▼

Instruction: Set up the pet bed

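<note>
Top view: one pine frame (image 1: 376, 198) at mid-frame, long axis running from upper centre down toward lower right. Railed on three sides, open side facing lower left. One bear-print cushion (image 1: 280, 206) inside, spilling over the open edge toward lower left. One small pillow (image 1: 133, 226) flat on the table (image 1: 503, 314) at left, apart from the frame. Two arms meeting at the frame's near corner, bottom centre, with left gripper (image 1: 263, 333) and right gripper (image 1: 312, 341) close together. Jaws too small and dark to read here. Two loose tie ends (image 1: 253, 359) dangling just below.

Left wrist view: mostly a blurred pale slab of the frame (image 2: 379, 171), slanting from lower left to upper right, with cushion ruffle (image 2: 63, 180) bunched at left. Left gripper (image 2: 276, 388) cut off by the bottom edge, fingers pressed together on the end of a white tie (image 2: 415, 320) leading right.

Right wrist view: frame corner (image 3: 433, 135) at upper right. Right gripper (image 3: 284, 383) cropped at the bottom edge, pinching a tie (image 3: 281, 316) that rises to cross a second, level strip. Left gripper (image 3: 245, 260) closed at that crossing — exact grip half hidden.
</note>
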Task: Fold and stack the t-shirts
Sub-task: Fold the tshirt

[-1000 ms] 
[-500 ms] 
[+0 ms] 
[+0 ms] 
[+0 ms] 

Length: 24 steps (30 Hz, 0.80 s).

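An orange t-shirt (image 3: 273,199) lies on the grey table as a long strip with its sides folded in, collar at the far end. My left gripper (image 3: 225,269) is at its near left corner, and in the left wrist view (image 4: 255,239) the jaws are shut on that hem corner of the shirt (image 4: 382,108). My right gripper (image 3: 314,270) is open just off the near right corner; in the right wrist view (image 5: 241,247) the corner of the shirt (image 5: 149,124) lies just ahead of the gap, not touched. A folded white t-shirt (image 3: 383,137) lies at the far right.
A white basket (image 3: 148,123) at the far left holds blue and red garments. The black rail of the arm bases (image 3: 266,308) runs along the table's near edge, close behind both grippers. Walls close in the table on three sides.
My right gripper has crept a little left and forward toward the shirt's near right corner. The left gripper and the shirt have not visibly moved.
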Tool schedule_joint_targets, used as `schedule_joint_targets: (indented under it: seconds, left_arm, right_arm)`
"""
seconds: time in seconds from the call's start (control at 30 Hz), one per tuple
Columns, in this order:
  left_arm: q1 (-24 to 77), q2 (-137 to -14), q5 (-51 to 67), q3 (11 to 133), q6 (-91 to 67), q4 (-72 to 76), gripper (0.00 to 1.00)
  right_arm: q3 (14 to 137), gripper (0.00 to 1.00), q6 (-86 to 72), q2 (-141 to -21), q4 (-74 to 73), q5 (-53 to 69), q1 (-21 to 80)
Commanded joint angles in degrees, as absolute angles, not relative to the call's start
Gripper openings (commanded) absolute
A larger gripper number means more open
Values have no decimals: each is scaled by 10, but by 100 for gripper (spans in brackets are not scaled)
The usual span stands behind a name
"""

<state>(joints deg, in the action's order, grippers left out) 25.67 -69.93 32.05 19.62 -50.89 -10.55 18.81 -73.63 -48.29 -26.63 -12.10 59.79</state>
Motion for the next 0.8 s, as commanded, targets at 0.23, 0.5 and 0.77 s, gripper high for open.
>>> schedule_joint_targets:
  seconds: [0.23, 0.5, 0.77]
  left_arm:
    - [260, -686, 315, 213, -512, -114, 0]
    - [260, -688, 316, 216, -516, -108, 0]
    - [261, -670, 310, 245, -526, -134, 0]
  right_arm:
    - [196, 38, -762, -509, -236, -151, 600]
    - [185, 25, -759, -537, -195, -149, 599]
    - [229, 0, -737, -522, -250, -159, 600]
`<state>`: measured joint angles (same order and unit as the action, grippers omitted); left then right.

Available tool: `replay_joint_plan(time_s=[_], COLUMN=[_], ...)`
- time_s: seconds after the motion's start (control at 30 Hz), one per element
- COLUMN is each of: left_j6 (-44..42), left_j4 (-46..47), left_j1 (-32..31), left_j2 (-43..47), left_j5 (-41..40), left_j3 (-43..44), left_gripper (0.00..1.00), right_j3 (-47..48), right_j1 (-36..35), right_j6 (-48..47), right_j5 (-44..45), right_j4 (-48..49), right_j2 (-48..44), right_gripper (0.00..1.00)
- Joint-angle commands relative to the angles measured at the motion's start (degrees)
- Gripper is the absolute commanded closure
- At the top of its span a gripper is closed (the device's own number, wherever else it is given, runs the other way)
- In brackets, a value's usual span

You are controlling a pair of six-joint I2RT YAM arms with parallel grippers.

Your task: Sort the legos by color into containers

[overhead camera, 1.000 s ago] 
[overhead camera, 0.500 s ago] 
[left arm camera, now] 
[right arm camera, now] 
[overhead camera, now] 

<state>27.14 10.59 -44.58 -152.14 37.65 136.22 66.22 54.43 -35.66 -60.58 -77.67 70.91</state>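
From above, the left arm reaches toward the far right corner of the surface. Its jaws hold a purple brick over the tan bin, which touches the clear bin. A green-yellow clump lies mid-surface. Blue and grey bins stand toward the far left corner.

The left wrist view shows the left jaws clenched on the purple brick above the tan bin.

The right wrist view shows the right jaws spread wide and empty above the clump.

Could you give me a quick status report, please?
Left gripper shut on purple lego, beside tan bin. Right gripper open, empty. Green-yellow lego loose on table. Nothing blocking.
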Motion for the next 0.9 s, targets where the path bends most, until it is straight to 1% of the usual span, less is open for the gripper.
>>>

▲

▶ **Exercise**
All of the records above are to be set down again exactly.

▶ **Exercise response**
Instruction: Set up the pet bed

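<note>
Top view: one pine frame (image 1: 376, 198) at mid-frame, long axis running from upper centre down toward lower right. Railed on three sides, open side facing lower left. One bear-print cushion (image 1: 280, 206) inside, spilling over the open edge toward lower left. One small pillow (image 1: 133, 226) flat on the table (image 1: 503, 314) at left, apart from the frame. Two arms meeting at the frame's near corner, bottom centre, with left gripper (image 1: 263, 333) and right gripper (image 1: 312, 341) close together. Jaws too small and dark to read here. Two loose tie ends (image 1: 253, 359) dangling just below.

Left wrist view: mostly a blurred pale slab of the frame (image 2: 379, 171), slanting from lower left to upper right, with cushion ruffle (image 2: 63, 180) bunched at left. Left gripper (image 2: 276, 388) cut off by the bottom edge, fingers pressed together on the end of a white tie (image 2: 415, 320) leading right.

Right wrist view: frame corner (image 3: 433, 135) at upper right. Right gripper (image 3: 284, 383) cropped at the bottom edge, pinching a tie (image 3: 281, 316) that rises to cross a second, level strip. Left gripper (image 3: 245, 260) closed at that crossing — exact grip half hidden.
</note>
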Task: Fold and stack the t-shirts
Sub-task: Fold the tshirt

[-1000 ms] 
[-500 ms] 
[+0 ms] 
[+0 ms] 
[+0 ms] 

Length: 24 steps (30 Hz, 0.80 s).

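An orange t-shirt (image 3: 273,199) lies on the grey table as a long strip with its sides folded in, collar at the far end. My left gripper (image 3: 225,269) is at its near left corner, and in the left wrist view (image 4: 255,239) the jaws are shut on that hem corner of the shirt (image 4: 382,108). My right gripper (image 3: 314,270) is open just off the near right corner; in the right wrist view (image 5: 241,247) the corner of the shirt (image 5: 149,124) lies just ahead of the gap, not touched. A folded white t-shirt (image 3: 383,137) lies at the far right.
A white basket (image 3: 148,123) at the far left holds blue and red garments. The black rail of the arm bases (image 3: 266,308) runs along the table's near edge, close behind both grippers. Walls close in the table on three sides.
My right gripper has crept a little left and forward toward the shirt's near right corner. The left gripper and the shirt have not visibly moved.
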Tool schedule_joint_targets, used as `schedule_joint_targets: (indented under it: seconds, left_arm, right_arm)`
"""
seconds: time in seconds from the call's start (control at 30 Hz), one per tuple
Columns, in this order:
  left_arm: q1 (-24 to 77), q2 (-137 to -14), q5 (-51 to 67), q3 (11 to 133), q6 (-91 to 67), q4 (-72 to 76), gripper (0.00 to 1.00)
  right_arm: q3 (14 to 137), gripper (0.00 to 1.00), q6 (-86 to 72), q2 (-141 to -21), q4 (-74 to 73), q5 (-53 to 69), q1 (-21 to 80)
Commanded joint angles in degrees, as absolute angles, not relative to the call's start
Gripper openings (commanded) absolute
A larger gripper number means more open
Values have no decimals: each is scaled by 10, but by 100 for gripper (spans in brackets are not scaled)
The usual span stands behind a name
"""

<state>(joints deg, in the action's order, grippers left out) 25.67 -69.93 32.05 19.62 -50.89 -10.55 18.81 -73.63 -48.29 -26.63 -12.10 59.79</state>
Motion for the next 0.8 s, as commanded, targets at 0.23, 0.5 and 0.77 s, gripper high for open.
>>> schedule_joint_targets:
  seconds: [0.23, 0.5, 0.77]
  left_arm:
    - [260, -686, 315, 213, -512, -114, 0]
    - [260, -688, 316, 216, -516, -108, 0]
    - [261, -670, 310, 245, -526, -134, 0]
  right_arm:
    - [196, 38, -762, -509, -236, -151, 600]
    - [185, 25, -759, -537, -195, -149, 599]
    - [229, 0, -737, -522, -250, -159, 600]
`<state>`: measured joint angles (same order and unit as the action, grippers omitted); left then right.

Available tool: `replay_joint_plan(time_s=[_], COLUMN=[_], ...)`
- time_s: seconds after the motion's start (control at 30 Hz), one per element
- COLUMN is each of: left_j6 (-44..42), left_j4 (-46..47), left_j1 (-32..31), left_j2 (-43..47), left_j5 (-41..40), left_j3 (-43..44), left_gripper (0.00..1.00), right_j3 (-47..48), right_j1 (-36..35), right_j6 (-48..47), right_j5 (-44..45), right_j4 (-48..49), right_j2 (-48..44), right_gripper (0.00..1.00)
- Joint-angle commands relative to the angles measured at the motion's start (degrees)
- Gripper is the absolute commanded closure
- At the top of its span a gripper is closed (the device's own number, wherever else it is given, runs the other way)
- In brackets, a value's usual span

You are controlling a pair of six-joint I2RT YAM arms with parallel grippers.

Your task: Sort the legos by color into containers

[overhead camera, 1.000 s ago] 
[overhead camera, 0.500 s ago] 
[left arm camera, now] 
[right arm camera, now] 
[overhead camera, now] 

<state>27.14 10.59 -44.58 -152.14 37.65 136.22 66.22 54.43 -35.66 -60.58 -77.67 70.91</state>
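From above, the left arm reaches toward the far right corner of the surface. Its jaws hold a purple brick over the tan bin, which touches the clear bin. A green-yellow clump lies mid-surface. Blue and grey bins stand toward the far left corner.

The left wrist view shows the left jaws clenched on the purple brick above the tan bin.

The right wrist view shows the right jaws spread wide and empty above the clump.

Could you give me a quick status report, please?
Left gripper shut on purple lego, beside tan bin. Right gripper open, empty. Green-yellow lego loose on table. Nothing blocking.
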Motion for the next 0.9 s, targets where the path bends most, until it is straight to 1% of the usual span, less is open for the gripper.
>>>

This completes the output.